PipelineContext is a shared key-value store (dict-like) that stages use to communicate configuration values without tight coupling.

Lifecycle:

  1. Before the pipeline starts, export_context(ctx) is called on every stage in order. Each stage writes its own keys (e.g. WSIGrid writes ctx["tile_size"], ctx["use_gpu"], etc.).
  2. Then attach_context(ctx) is called on every stage, making the fully-populated context available as self.ctx.
  3. Then validate() is called on every stage so each can assert required keys exist and check cross-stage constraints.

Because export_context runs before validate, a downstream stage can safely call self.ctx.require_key("tile_size") in its validate() and be guaranteed the key was set by an upstream stage.

def export_context(self, ctx: PipelineContext) -> None:
    ctx["my_param"] = self.my_param

def validate(self) -> None:
    self.ctx.require_key("use_gpu")  # raises KeyError with a clear message if missing

Resolution and fallback modes

WSIGrid takes a resolution + unit pair to select which pyramid level to read from:

unit resolution meaning
"level" Pyramid level index (0 = full resolution)
"mpp" Microns per pixel
"downsample" Downsample factor relative to level 0

If the slide does not have an exact match for the requested resolution, fallback_mode controls what happens:

fallback_mode Behaviour
"error" (default) Raises an error if no exact match
"nearest" Picks the closest available level
"floor" Picks the highest resolution level that is ≤ the request
"ceil" Picks the lowest resolution level that is ≥ the request
"resample" Reads from a finer level, then downsamples with cv2.resize to hit the exact target. Not valid with unit="level".

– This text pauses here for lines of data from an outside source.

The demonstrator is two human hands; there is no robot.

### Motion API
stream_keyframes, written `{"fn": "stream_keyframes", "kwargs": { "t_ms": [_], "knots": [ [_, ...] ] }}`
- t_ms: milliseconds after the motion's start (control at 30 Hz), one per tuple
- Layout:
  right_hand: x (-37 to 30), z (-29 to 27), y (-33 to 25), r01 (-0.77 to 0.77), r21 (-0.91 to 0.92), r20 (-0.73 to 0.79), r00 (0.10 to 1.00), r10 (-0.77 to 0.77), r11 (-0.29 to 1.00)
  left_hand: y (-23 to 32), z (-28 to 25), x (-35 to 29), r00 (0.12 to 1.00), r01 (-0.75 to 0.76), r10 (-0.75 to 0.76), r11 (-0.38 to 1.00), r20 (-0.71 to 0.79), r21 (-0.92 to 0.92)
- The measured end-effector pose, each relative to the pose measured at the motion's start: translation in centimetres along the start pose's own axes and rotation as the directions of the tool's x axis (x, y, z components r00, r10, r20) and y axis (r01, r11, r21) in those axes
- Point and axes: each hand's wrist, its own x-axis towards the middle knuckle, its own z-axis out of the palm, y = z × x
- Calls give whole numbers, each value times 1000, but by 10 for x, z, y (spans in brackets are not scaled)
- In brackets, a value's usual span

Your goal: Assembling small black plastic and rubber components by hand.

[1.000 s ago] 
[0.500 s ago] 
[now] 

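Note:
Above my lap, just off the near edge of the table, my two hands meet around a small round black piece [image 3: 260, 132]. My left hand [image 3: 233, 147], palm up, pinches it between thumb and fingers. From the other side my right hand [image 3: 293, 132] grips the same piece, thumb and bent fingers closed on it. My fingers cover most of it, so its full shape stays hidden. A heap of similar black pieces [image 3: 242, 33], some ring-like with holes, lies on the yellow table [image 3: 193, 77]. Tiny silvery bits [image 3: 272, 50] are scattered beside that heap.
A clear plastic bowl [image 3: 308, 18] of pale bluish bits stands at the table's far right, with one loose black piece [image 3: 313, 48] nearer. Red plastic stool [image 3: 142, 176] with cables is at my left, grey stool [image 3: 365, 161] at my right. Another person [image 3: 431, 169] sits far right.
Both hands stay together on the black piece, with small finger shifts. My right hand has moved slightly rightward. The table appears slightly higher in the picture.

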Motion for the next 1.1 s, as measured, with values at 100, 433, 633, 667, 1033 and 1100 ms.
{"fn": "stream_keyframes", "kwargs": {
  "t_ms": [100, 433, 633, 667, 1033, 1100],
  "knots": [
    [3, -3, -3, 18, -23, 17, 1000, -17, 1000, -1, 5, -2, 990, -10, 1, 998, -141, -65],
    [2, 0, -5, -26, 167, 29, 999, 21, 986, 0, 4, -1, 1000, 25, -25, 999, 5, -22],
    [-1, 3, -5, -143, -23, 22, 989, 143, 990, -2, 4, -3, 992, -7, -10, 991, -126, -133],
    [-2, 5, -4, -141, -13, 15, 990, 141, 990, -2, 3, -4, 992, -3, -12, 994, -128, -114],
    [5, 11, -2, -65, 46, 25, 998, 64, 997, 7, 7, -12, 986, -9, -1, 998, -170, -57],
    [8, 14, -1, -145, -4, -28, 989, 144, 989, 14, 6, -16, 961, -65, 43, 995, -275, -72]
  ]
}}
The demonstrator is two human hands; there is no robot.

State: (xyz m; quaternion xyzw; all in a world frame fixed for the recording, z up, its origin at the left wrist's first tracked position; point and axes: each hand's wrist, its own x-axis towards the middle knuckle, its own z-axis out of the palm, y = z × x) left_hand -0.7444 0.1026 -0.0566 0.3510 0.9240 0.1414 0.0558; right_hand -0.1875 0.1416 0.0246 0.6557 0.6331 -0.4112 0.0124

resample_interpolation controls the interpolation method when fallback_mode="resample" (default "lanczos"; options: "nearest", "linear", "cubic", "area", "lanczos").


Profiling

Enable profiling by passing profile=True to .stream() or .materialize(). After the pipeline completes, call .print_profile() or .get_profile():

p.materialize(num_workers=4, profile=True)
p.print_profile()

Output:

=== Pipeline Profile (isolated timings only) ===
Stage                                Yields         Wall (s)   Avg (ms/yield)
PNGEncoder.isolated                    640            1.440s          2.412ms

--- Per slide breakdown ---
[slide_a]
  PNGEncoder.isolated          yields=  320    wall=  0.762s    avg=  2.382ms

Only stages that explicitly call self.get_current_profiler() and prof.add_time(...) appear in the profile. The built-in stages do this for you. See Extending — Profiling for how to add it to custom stages.